## Problem to work on
In the entries below, find the line containing "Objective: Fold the" and the line containing "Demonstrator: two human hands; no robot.". Copy those two lines and everything between them exactly, and only that.

## Provided data
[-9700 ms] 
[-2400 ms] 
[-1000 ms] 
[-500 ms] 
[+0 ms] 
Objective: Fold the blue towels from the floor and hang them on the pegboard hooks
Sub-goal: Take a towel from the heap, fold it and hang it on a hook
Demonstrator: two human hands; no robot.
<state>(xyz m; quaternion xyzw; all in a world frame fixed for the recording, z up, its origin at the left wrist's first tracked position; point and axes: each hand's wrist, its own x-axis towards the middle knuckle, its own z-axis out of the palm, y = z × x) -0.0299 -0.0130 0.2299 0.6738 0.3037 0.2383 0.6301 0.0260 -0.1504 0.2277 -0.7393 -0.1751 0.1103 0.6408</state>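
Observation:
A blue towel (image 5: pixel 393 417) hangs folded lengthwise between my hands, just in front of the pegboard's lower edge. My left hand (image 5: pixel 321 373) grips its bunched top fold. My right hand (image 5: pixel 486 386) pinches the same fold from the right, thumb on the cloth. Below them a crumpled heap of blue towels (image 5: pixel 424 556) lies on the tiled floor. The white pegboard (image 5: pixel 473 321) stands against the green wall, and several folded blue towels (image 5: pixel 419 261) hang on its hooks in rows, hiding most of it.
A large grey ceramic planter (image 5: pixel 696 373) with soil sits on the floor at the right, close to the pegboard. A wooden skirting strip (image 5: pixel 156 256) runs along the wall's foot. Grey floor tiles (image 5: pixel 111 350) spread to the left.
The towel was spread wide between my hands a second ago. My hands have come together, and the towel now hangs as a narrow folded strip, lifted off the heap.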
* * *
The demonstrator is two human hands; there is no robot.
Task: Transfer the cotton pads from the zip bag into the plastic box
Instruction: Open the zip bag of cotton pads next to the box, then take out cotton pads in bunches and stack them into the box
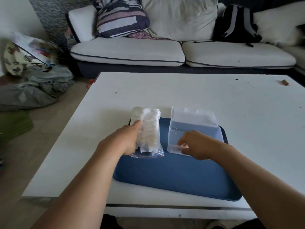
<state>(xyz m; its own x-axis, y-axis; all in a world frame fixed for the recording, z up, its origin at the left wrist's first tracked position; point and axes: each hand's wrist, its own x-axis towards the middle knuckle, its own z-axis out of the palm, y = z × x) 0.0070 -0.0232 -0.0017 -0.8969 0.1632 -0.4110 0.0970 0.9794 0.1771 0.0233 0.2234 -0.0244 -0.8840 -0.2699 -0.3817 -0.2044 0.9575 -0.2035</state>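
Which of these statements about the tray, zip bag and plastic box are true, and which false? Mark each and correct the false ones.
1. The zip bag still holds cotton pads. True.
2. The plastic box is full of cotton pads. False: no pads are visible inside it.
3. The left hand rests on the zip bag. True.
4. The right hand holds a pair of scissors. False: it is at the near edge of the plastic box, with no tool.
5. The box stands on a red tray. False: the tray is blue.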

## Reply to the exercise
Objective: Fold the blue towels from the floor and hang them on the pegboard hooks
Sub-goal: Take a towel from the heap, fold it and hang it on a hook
Demonstrator: two human hands; no robot.

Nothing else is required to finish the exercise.